**Work to be completed**
Write out, word for word, every line in the data below from the one containing "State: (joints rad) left" to the one containing "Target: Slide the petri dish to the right", both of them included.

Provided entries Block Start

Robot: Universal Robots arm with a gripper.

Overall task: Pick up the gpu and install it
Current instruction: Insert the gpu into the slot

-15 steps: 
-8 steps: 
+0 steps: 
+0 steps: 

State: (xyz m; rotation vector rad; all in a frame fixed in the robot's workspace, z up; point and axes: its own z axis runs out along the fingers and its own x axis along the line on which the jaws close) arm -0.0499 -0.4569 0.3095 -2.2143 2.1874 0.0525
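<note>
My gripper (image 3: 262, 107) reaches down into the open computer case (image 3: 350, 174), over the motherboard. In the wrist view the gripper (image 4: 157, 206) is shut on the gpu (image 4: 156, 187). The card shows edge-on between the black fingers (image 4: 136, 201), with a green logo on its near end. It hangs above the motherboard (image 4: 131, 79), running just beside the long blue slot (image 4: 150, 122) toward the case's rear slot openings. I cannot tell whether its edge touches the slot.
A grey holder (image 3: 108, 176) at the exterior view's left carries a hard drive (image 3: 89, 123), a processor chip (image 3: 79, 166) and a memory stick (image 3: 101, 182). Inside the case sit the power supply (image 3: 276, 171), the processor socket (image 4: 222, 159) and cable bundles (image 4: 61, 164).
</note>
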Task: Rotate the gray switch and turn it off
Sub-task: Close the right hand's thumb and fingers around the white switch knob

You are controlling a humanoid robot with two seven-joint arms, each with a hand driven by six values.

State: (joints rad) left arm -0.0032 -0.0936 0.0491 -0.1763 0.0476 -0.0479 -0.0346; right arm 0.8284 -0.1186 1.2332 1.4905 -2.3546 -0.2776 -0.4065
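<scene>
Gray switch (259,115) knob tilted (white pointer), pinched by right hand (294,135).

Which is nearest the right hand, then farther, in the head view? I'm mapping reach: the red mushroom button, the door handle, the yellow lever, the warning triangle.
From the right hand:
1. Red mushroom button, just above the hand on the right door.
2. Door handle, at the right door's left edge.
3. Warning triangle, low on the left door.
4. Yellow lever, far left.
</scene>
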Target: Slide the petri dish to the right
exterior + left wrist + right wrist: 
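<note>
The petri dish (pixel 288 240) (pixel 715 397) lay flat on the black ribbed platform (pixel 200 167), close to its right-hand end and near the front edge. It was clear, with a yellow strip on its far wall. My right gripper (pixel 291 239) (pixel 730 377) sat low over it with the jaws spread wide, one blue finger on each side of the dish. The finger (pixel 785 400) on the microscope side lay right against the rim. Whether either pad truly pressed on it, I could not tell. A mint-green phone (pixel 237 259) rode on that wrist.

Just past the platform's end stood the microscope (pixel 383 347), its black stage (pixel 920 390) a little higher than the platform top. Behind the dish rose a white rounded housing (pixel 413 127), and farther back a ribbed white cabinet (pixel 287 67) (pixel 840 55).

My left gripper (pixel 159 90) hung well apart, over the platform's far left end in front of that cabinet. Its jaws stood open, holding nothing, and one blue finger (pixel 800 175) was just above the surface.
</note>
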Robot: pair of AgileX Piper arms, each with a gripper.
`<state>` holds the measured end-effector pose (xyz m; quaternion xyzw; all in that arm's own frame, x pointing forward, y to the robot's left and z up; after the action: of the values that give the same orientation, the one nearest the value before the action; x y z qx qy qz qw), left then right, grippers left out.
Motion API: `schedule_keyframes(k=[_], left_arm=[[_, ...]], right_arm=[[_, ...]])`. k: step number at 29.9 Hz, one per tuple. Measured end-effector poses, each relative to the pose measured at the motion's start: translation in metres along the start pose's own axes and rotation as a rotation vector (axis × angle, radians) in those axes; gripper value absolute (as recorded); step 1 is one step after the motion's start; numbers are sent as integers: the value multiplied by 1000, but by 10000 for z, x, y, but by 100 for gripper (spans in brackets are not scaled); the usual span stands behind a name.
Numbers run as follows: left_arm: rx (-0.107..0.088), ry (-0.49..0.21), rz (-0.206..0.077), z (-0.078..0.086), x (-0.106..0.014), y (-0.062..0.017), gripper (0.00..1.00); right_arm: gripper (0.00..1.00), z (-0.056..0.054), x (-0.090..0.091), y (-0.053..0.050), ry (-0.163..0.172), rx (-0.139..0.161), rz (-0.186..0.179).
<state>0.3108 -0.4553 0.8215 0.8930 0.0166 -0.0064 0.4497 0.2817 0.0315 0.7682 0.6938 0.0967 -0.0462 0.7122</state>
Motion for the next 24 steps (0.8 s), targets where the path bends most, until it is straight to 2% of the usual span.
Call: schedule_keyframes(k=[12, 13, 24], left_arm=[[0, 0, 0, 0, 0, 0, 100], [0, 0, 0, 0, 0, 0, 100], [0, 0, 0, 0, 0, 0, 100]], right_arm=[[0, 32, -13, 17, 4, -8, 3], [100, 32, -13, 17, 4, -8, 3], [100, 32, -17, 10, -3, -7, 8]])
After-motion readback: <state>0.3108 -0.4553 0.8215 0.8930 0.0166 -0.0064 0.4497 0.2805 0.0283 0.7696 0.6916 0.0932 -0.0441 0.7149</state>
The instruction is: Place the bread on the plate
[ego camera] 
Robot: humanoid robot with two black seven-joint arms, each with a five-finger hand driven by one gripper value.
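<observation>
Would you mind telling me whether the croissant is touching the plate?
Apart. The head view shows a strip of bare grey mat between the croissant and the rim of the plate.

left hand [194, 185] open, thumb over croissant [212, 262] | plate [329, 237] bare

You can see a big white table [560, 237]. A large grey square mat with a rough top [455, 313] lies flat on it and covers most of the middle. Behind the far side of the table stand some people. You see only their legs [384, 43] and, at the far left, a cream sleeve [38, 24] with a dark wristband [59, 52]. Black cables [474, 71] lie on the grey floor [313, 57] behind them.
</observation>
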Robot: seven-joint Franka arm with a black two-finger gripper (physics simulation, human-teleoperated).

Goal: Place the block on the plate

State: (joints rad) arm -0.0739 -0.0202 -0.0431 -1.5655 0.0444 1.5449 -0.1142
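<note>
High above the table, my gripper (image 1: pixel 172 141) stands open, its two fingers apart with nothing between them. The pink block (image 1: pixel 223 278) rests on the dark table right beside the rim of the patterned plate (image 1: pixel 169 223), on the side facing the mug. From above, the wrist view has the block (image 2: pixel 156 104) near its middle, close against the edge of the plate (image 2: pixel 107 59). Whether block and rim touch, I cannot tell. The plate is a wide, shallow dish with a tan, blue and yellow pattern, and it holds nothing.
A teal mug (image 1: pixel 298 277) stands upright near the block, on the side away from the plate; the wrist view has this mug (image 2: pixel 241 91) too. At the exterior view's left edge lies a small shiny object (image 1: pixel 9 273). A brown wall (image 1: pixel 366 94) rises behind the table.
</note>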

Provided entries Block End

**Response**
State: (joints rad) left arm -0.0032 -0.0936 0.0491 -0.1763 0.0476 -0.0479 -0.0346; right arm 0.8284 -0.1186 1.2332 1.4905 -2.3546 -0.2776 -0.4065
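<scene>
Gray switch (259,115) knob tilted (white pointer), pinched by right hand (294,135).

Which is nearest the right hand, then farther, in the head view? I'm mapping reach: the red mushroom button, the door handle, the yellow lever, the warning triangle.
From the right hand:
1. Red mushroom button, just above the hand on the right door.
2. Door handle, at the right door's left edge.
3. Warning triangle, low on the left door.
4. Yellow lever, far left.
</scene>
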Target: Slide the petri dish to the right

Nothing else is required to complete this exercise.